Gases (petroleum), catalytic-cracked gas oil depropanizer bottoms, C4-rich acid-free

Administrative data

Endpoint:

in vivo mammalian somatic cell study: cytogenicity / erythrocyte micronucleus

Remarks:

Type of genotoxicity: chromosome aberration

Type of information:

migrated information: read-across based on grouping of substances (category approach)

Adequacy of study:

key study

Reliability:

1 (reliable without restriction)

Rationale for reliability incl. deficiencies:

other: For this endpoint, GLP compliant guideline animal experimental study, published in peer reviewed literature, fully adequate for assessment

Data source

Materials and methods

GLP compliance:

yes

Remarks:

Exposures and micronucleus test to GLP

Type of assay:

micronucleus assay

Test material

Test animals

Species:

rat

Strain:

Fischer 344

Sex:

male

Administration / exposure

Route of administration:

inhalation: gas

Duration of treatment / exposure:

Up to 20 days

Frequency of treatment:

6 hours/day, 5 days/week

No. of animals per sex per dose:

8

Control animals:

yes

Positive control(s):

- A 2 mg/mL solution of CP (in Milli-Q water) was prepared immediately prior to dosing. CP was administered to eight male rats (MN-positive control) by a single oral intubation using a dose volume of 10 mL/kg, yielding a dosage of 20 mg/kg.
- On inhalation exposure day 19, a separate group of eight untreated, male rats (Hprt-positive control) received a single oral intubation of the positive control agent CP (20 mg/kg in water).

Examinations

Statistics:

Statistics were calculated on exposure concentration and environmental conditions data and CE determinations. The individual rat was generally the experimental unit of analysis. Body weight and cell proliferation (expressed as ULLI) data were tested for lack of trend, and if not significant, then sequential application of the Jonckheere-Terpstra trend test or one-way ANOVA followed with Dunnett's test was performed. Results were statistically analysed for significance using the Pearson product-moment correlation for CE data and the Mann-Whitney rank sum test for Hprt mutation frequency data.

Results and discussion

Any other information on results incl. tables

 No propene-related statistically significant changes in mean bodyweights or mean bodyweight gain was observed in any exposure group. No statistically significant differences in food consumption or food efficiency were observed in any exposure group. No mortality or clinical signs of toxicity were observed in any dose group during the study.

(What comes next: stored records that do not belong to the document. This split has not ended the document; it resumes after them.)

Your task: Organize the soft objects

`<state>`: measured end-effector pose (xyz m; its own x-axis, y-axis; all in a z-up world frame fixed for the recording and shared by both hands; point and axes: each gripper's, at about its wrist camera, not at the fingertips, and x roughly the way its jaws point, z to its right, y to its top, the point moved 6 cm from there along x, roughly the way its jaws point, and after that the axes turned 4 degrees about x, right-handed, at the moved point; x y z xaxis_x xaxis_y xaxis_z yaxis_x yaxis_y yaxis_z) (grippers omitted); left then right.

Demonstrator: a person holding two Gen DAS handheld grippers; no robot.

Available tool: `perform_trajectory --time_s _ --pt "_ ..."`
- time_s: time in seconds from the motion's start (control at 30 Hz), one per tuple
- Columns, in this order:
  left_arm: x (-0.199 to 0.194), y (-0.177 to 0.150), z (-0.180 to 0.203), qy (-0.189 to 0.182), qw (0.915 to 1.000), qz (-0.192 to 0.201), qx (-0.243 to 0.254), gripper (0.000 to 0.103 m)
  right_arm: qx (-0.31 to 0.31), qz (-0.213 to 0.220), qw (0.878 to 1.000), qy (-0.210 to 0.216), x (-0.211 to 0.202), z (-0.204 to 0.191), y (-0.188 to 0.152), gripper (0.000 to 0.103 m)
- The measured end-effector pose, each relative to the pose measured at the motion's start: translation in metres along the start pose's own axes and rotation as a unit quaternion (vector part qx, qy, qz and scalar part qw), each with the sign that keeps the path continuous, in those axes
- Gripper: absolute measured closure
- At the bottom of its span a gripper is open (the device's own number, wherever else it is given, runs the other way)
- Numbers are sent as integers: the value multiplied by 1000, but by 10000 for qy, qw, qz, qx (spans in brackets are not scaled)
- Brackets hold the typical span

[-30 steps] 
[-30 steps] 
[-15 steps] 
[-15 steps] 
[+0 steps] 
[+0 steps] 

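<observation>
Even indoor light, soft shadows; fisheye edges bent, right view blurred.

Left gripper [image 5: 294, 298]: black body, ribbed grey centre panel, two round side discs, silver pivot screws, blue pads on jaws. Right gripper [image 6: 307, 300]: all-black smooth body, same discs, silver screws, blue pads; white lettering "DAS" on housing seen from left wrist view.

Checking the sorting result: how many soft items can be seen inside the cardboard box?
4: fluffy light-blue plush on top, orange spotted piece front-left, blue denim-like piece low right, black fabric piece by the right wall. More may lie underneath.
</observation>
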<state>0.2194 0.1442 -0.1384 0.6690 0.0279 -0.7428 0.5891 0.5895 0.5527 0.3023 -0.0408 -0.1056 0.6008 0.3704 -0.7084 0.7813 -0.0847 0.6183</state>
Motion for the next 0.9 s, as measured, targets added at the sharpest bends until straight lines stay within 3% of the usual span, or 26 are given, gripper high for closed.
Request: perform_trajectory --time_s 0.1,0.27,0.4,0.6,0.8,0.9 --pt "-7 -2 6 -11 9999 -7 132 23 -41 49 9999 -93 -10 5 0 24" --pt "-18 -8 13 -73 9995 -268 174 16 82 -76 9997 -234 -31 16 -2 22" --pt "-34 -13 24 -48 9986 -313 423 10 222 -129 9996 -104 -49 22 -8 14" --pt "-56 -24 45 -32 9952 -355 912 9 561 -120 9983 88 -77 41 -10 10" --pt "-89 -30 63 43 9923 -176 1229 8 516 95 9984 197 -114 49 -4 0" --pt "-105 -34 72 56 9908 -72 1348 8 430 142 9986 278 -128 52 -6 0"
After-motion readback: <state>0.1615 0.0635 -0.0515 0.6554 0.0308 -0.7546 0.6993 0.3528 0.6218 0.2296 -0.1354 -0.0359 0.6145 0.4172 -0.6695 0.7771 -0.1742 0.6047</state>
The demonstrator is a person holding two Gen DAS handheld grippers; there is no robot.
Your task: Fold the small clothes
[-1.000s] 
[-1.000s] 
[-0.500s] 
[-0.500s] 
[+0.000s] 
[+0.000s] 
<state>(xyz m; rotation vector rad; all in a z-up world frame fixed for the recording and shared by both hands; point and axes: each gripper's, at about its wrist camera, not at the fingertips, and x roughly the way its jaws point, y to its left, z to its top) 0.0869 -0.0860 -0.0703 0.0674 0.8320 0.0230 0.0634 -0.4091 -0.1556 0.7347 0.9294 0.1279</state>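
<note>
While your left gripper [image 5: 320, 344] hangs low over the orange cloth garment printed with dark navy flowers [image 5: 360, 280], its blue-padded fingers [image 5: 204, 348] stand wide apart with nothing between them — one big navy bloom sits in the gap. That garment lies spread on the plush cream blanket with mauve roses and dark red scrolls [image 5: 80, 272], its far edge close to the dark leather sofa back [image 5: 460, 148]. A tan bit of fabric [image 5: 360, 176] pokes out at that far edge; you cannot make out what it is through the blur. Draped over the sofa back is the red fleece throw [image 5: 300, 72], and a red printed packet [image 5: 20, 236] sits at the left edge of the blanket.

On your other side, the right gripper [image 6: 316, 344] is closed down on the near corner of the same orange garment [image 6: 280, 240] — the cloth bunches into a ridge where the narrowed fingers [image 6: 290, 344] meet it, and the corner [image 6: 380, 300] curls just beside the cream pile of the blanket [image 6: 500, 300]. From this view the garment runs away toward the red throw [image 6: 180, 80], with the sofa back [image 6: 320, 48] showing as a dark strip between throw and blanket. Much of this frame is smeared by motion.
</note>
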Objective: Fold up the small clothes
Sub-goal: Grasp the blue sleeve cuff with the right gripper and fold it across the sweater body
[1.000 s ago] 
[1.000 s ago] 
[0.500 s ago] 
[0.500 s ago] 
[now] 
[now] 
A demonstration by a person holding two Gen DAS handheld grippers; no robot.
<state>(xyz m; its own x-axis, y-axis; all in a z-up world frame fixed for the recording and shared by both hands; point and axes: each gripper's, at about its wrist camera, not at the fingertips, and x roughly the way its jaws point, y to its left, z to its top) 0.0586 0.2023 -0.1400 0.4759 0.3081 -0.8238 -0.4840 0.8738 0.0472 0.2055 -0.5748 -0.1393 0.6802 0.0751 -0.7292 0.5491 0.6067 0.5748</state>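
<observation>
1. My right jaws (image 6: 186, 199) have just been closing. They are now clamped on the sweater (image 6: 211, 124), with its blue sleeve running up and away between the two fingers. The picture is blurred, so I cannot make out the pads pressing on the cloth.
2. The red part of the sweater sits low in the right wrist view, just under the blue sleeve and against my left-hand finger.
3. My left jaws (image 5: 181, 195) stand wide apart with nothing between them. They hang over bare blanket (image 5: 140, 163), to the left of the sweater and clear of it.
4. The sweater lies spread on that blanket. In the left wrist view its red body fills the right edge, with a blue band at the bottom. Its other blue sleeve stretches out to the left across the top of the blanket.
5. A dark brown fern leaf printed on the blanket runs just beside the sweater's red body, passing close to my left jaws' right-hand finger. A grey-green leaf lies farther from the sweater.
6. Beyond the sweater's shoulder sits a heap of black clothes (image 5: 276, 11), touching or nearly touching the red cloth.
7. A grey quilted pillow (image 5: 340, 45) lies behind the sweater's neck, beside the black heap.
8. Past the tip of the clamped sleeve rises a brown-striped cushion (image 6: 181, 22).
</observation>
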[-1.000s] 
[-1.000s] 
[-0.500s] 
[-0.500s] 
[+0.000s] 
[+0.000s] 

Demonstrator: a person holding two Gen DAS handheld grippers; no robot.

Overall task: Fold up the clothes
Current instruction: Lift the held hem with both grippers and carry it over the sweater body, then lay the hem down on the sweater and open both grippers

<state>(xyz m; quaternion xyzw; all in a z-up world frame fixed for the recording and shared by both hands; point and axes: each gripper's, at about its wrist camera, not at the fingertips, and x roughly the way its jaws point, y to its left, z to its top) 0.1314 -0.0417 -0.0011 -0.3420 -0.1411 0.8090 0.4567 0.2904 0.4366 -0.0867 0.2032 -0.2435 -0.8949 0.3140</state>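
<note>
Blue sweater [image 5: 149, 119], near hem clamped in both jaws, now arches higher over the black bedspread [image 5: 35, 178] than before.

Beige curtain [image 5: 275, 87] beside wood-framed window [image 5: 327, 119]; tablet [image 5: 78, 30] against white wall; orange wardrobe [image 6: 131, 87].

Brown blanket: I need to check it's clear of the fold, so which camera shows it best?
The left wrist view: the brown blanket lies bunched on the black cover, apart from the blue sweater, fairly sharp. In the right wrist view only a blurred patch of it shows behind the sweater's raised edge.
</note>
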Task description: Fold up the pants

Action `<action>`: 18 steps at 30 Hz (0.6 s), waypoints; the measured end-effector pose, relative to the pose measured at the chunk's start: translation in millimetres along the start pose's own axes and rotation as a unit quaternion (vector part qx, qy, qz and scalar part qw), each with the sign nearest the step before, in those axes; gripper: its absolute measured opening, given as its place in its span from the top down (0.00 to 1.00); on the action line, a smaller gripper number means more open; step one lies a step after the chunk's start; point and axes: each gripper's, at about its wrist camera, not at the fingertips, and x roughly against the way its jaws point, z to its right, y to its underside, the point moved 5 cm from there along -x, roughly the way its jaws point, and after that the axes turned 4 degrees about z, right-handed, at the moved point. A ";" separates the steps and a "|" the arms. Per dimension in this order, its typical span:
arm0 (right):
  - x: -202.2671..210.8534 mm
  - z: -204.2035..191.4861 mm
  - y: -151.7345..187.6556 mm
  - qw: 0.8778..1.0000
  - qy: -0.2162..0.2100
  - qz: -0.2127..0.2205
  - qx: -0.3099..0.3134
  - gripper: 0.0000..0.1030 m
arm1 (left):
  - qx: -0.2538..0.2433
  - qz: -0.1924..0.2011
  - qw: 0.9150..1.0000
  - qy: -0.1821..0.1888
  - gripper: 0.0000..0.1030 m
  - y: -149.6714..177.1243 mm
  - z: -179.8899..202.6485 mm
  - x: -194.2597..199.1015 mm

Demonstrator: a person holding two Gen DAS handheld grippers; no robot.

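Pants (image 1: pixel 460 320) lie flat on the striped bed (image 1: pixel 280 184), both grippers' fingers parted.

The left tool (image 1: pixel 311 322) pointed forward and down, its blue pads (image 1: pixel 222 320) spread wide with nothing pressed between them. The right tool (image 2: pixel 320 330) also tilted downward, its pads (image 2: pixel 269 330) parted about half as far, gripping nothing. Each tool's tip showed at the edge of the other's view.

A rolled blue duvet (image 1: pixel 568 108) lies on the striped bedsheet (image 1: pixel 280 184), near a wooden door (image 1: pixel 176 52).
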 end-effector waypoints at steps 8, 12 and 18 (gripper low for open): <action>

No effects on micronuclei frequencies were observed in the bone marrow at any exposure level. No toxic effects in rat bone marrow cells (decreased polychromatic/normochromatic ratio) were observed at any exposure level. The positive control, cyclophosphamide, induced a significant increase in the frequency of micronucleated PCEs (p 0.05 by Dunn's test). However, no toxic effects in the bone marrow cells were observed.

Micronucleus evaluation of rats (F344, male) following 20-day exposure to propene by inhalation

(Table based on Pottenger et al, Toxicological Sciences 97(2), 336-347 (2007), Table 5)

	Propene concentration in air 0 ppm	Propene concentration in air 200ppm	Propene concentration in air 2000ppm	Propene concentration in air 10000ppm	Positive control: 20 mg/kg CP
Micronucleated poly-chromatic erythrocytes /2000 PCEs	1.8±1.3	2.5±1.9	2.3±1.6	1.1±1.1	15.0±6.0*
PCE/NCE ratio	0.577±0.155	0.573±0.267	0.749±0.290	0.692±0.211	0.715±0.437
PCE/NCE ratio = mean of the PCE/NCE for the individual animals per 1000 erythrocytes scored *Stat sig p<0.05 by Dunn’s test

Applicant's summary and conclusion

Conclusions:

Propene did not induce a statistically significant increase in micronucleated polychromatic erythrocytes in rat bone marrow when evaluated after a total of 20 exposures. The highest exposure level was 10,000 ppm. Therefore, the test substance was negative in this in vivo assay.